Service Accounts, Command Line, and Secrets Management
The other thing 1Password does very well is their 1Password CLI, a command-line tool that allows users and developers to access their credentials from 1Password vaults from a command line or script. This is incredibly helpful in Secrets Management, allowing scripts to be written for automation that don't actually contain the credentials for APIs or other third party services inside the script code directly where it would be easier to steal, or accidentally be shared on GitHub, or some similar fate. Instead, developers can use 1Password CLI and some accompanying integration libraries to access the credentials they need from 1Password vaults on-demand when scripts run, either by authenticating to 1Password at the start of their script runs, or by using a service account that has access to the vaults they need, both of which are available from 1Password with paid accounts. Some competitors, like Keeper Security, have Secrets Management as a feature, but last time I checked, the feature cost over $100 per month at it's cheapest price, rather than being included like it is with 1Password Business accounts (and even Families accounts get the feature with lower usage limits).

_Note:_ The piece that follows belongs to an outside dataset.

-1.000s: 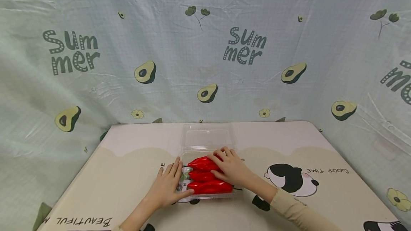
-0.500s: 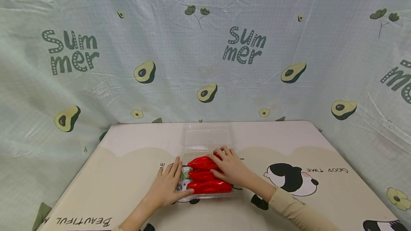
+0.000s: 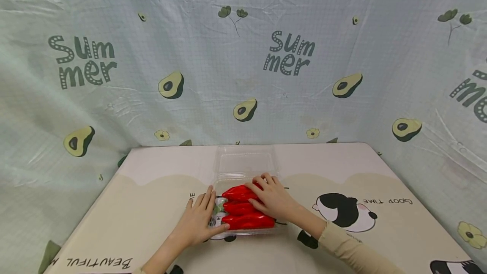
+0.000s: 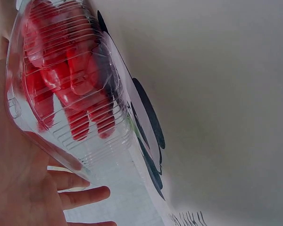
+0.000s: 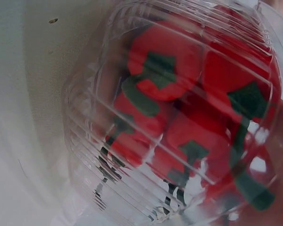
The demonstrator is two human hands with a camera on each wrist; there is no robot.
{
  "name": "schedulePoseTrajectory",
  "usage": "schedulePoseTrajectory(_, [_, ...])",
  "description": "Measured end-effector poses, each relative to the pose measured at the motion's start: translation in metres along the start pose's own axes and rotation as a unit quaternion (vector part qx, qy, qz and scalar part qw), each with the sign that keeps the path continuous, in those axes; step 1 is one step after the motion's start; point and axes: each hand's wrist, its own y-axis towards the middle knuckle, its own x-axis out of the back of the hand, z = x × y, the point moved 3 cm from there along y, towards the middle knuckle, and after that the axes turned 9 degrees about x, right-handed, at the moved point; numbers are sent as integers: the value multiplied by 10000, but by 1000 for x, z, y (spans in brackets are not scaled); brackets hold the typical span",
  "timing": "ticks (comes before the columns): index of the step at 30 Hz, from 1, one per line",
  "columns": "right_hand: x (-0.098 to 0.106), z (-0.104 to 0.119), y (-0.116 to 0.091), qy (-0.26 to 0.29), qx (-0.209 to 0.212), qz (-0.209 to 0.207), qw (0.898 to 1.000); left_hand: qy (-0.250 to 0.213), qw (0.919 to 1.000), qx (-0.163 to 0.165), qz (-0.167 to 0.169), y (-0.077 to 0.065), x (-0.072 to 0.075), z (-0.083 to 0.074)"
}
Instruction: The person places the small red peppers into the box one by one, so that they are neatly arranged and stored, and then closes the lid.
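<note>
A clear plastic clamshell box [image 3: 255, 232] lies open on the table with several long red chili peppers in it. In the head view three peppers show side by side: a near pepper [image 3: 247, 222], a middle pepper [image 3: 239, 209] and a far pepper [image 3: 236, 193]. Green stems [image 5: 160, 69] show through the box wall in the right wrist view. My left hand [image 3: 199, 219] rests along the box's left side, fingers straight, thumb at the near rim. My right hand [image 3: 274, 200] holds the far pepper's right part, fingers bent over it and thumb on the near side.
The lid [image 3: 245, 162] is folded back flat behind the box. A printed mat [image 3: 152, 219] with cartoon figures and lettering covers the table. A curtain [image 3: 205, 54] with avocado prints hangs behind the table and along its sides.
</note>
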Motion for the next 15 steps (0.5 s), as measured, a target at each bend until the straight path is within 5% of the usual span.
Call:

Another boon to developers is the close integration of 1Password with SSH and Git, allowing you to use your 1Password vaults to store your SSH keys and Git credentials for on-demand use as needed.
Conclusion
I've been asked a few time why I chose 1Password over the other password managers out there, so I figured I'd put some of the answers down in one place. They aren't all development related, even though this is my development blog, but some of them are as I make heavy use of 1Password CLI to keep secrets out of the scripts on my system! There are other good password managers out there, and many bad ones. I've done extensive research and stand behind my choice being a good one, while reminding you my initial statement that there is no such thing as perfect security. Trusting a password manager does require a lot of confidence, however, even though using any of the good ones is a huge step up from trying to remember passwords and not using one at all. Humans are just that bad at passwords. And, I'm happy that 1Password now has a program that lets us provide 1Password to our business clients now as well, though I requested the option a few years ago and it only recently came to fruition. But they've done a great job with that program as well!